Where the line with "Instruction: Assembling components" appears below, start writing out lines exactly, and finish with the line with "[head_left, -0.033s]", which is included; write out nothing else.

**Listed entries:**

▬▬▬

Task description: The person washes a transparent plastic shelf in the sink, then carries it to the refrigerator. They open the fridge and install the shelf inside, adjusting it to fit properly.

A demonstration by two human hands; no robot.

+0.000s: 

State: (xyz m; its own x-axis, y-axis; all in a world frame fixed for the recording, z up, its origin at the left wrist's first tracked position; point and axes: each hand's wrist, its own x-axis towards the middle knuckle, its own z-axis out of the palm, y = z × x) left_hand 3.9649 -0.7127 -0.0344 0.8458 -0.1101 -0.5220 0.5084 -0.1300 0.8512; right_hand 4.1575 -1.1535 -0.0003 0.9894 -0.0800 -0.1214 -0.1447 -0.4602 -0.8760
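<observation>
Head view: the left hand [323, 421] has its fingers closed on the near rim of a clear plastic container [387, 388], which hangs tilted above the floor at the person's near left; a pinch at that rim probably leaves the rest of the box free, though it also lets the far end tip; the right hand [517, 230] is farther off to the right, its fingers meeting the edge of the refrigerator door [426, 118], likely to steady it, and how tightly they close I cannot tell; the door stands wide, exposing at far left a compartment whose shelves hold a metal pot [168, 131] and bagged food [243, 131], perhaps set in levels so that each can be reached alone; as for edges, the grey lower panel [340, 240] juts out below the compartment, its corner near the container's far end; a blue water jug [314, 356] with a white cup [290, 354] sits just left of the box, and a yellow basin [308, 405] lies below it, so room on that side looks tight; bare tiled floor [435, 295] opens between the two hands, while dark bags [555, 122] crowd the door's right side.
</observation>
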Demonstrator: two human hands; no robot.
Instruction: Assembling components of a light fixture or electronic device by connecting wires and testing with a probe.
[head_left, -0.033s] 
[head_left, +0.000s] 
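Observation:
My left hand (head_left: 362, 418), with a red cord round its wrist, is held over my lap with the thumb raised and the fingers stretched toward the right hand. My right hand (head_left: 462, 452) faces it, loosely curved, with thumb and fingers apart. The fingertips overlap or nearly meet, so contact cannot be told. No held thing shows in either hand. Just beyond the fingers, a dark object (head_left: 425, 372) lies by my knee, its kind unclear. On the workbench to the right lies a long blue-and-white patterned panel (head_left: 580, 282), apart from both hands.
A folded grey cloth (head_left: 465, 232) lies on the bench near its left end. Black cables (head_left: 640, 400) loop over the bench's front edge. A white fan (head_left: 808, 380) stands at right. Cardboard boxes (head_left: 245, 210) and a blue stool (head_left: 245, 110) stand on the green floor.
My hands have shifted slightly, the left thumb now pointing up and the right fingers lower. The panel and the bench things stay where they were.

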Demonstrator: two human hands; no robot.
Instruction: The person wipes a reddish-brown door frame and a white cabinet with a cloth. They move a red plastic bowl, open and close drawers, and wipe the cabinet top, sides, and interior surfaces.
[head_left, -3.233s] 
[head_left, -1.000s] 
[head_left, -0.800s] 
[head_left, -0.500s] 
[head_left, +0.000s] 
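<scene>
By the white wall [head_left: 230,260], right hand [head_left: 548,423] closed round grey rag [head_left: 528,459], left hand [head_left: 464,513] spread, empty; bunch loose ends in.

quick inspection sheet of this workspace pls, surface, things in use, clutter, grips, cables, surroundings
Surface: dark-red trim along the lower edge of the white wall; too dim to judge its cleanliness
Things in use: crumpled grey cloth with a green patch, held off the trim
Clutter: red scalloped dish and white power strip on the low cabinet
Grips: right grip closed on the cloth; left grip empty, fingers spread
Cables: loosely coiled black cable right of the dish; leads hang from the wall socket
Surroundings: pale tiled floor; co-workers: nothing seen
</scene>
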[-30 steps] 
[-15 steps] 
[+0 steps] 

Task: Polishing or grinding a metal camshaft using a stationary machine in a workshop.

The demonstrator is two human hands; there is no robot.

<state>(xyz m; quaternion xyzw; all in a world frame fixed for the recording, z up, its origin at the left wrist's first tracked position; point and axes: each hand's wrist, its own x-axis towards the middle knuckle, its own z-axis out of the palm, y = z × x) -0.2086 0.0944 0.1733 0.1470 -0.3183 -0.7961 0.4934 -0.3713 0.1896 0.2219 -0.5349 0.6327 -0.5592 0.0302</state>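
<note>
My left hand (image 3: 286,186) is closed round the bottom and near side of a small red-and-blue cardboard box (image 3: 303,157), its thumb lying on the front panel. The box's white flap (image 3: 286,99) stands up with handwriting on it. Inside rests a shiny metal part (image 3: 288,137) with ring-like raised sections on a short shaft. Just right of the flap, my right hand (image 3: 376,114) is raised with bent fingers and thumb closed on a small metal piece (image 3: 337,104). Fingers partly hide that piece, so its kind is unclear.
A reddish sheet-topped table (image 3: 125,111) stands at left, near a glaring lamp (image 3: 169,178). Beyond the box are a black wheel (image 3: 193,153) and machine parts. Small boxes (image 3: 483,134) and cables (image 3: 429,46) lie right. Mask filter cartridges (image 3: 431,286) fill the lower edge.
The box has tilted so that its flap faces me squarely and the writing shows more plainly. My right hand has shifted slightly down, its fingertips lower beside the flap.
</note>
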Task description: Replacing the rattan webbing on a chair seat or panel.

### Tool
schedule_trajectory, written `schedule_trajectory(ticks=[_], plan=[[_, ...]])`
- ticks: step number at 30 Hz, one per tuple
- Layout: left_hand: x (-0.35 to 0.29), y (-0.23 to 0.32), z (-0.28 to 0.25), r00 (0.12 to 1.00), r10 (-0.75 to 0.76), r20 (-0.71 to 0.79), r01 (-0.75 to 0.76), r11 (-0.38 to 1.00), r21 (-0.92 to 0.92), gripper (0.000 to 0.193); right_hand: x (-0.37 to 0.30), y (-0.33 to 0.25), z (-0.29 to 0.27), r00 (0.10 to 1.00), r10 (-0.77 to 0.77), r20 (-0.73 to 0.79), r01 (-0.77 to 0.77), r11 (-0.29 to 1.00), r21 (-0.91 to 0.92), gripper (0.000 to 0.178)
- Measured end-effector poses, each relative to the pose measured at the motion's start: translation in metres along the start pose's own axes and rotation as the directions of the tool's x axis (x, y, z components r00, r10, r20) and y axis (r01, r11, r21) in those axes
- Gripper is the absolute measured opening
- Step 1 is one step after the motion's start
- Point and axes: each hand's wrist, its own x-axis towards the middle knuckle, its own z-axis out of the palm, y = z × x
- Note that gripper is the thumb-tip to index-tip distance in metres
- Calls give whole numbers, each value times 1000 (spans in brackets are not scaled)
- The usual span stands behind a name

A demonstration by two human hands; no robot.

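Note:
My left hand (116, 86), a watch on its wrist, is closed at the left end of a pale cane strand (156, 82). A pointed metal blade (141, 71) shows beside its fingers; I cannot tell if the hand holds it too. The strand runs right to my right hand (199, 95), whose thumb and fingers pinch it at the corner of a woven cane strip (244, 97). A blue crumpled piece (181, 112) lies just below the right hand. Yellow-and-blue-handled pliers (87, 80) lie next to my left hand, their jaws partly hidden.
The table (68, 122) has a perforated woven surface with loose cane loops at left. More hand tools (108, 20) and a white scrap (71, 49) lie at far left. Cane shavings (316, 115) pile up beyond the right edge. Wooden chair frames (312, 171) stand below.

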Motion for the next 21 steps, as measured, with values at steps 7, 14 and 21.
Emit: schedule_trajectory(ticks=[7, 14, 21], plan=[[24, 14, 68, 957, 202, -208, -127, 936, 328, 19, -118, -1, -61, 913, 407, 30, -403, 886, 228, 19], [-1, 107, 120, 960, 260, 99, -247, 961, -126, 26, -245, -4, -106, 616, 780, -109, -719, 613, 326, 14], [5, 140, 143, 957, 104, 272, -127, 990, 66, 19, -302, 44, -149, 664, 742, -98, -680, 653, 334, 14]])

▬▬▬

**Task answer:**
Instruction: Assembling components of a light fixture or electronic device by connecting wires and testing with a probe.
[head_left, -0.033s] 

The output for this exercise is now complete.